Your Phone Camera: A Guide

The best camera is the one you have on you, even if it's your phone camera. In this day and age we are very fortunate to have the technology that we do. Back in the 90’s, there was no such thing as pulling your camera out and taking a quick snap. If you wanted to document the moment you had to have a camera and film. No such thing as unlimited storage for 100’s of snapshots. You had 36 pictures per roll of film, you had to be smart and calculated. Not to mention the expense of film and developing it.

We have come a long way since then. We can do practically anything on our phones, they are portable multi-function systems. But they are only as good as long as we know how to utilize them to their fullest potential. I’m here to walk you through your camera's phone settings, so that you are familiar and feel more comfortable documenting yourself or your little personalities.

The Basics

  1. Make sure your lens is clean. We are always holding our phones, but not always are our fingers clean. If you are seeing any glare, take a microfiber cloth and wipe it down, that should do the trick. 
  2. Know where your light is coming from. If you are facing the sun, you will have harsh light and shadows. If the sun is behind you, you will get a nice backlight. The phone cannot expose for both you, and the background. Tip: If you want to capture the background, tap the area so the phone will know to expose for that. The subject of the photo might be a bit dark, but if you play around with editing the photo on your phone, you can fix that problem. 
  3. The settings: Here are some key words to know. 

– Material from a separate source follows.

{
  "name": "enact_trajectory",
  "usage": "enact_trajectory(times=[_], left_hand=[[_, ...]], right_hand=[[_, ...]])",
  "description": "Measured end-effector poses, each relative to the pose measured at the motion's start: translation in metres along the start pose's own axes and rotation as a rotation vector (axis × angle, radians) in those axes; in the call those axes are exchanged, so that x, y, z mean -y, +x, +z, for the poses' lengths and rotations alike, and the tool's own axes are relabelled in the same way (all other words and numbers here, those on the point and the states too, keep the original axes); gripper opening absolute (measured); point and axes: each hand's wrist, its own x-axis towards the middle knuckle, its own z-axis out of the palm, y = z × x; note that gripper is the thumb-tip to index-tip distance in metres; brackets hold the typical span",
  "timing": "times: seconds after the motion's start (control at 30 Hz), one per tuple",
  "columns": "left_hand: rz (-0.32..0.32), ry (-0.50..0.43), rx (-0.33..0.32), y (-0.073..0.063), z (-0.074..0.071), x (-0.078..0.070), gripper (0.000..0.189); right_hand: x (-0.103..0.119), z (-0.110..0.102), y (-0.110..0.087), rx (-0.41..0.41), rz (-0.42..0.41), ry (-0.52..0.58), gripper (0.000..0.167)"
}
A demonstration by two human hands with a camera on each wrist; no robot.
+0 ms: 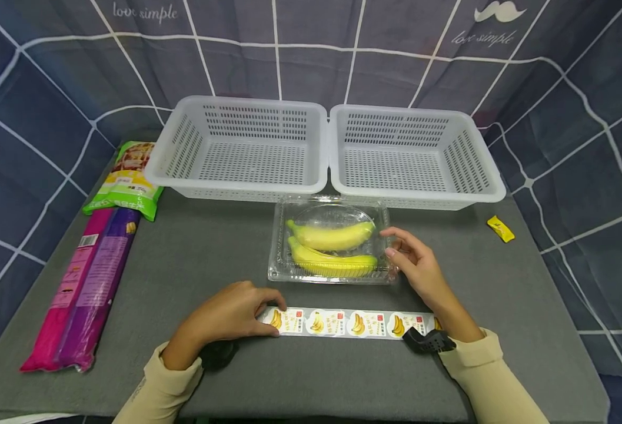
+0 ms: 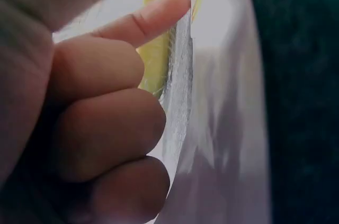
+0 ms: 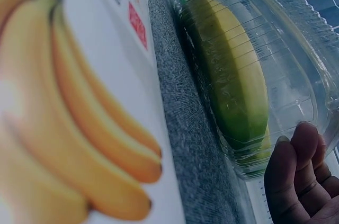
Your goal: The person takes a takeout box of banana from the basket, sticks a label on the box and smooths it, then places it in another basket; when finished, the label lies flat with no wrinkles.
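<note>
At the clear plastic box (image 1: 280,259), my loosely spread right hand (image 1: 422,268) could nudge it askew; my left hand (image 1: 231,312) pinches the white banana-printed strip (image 1: 342,323).

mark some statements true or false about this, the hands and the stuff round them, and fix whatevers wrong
1. Two curved yellow-green bananas lie in the clear plastic container. True.
2. The left hand is at the right end of the long white banana-printed strip. False: it is at the left end.
3. The two white perforated plastic baskets are stacked. False: they stand side by side.
4. The right hand is at the container's right edge. True.
5. The small yellow packet lies left of the container. False: it lies to the right.
</note>
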Motion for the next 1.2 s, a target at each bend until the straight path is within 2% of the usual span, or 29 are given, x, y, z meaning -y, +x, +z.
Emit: enact_trajectory(times=[0.17, 0.47, 0.87, 1.2], left_hand=[[-0.015, -0.012, 0.004, 0.0002, 0.0014, 0.0014, 0.029], [-0.048, 0.017, -0.019, 0.0005, 0.0017, 0.0027, 0.037], [-0.092, 0.010, -0.046, 0.0008, 0.0010, 0.0049, 0.043], [-0.094, -0.008, -0.035, 0.0010, 0.0005, 0.0061, 0.039]], right_hand=[[0.0000, -0.0002, 0.0000, 0.005, 0.006, -0.006, 0.033], [0.0008, -0.0006, 0.0005, 0.012, 0.016, -0.012, 0.034], [0.0005, -0.0009, 0.0002, 0.025, 0.003, -0.001, 0.034], [-0.0011, -0.0026, 0.0002, 0.047, 0.005, 0.000, 0.036]])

1. Manual VS. Auto-These settings determine who is in control of the settings. Auto, your camera does all the work. If you set your camera to Manual, You gotta know what you are doing. 

2. Exposure- This Setting determines how light or dark your photo will be depending on what you tell your camera to focus on. If it's focusing on you, it is not focusing on the background and vice versa.

3. White Balance-The color temperature your photo is. If it is a cloudy day then your photo will be more blue, in this case you would want to adjust the white balance to add the warmth back to your photo.

4. Shutter Speed-How fast the shutter will click. This will determine how much movement is captured. Also, the lower the shutter, the more light it lets in. 

5. ISO-This will determine the quality of your light. When would you adjust the ISO? If you are taking a picture at night and want more light. This setting is a bit tricky, because as you add more light, you take away from the quality of the photo.

6. JPEG-This will determine the quality of the photo once it is saved. It is most common and definitely more storage friendly then saving the photo as a RAW file. 

In this photo you can see the camera settings set to manual mode.

In this photo you can see the settings that you can manually change.

You will notice that as you change your settings, it updates in real time. There is no need to change the setting, take the picture and then readjust.

Two things that will help you step up your game:

A Phone Tripod

If you wanna get in these photos, getting a tripod will definitely upgrade your experience.

A Phone Lens

Feel like you got the hang of all the technical stuff and like you're ready to take it to the next level? Investing in an attachable phone lens will definitely do the trick. If you're looking to purchase one, but don’t know where to get one, Moment is a great company that has quality products.

My advice to you, it's not as overwhelming and as stressful as you think. Sit down with a cup of tea and have fun with it. Experiment until you get it just the way you like, or you can sit back and let the camera do all the work.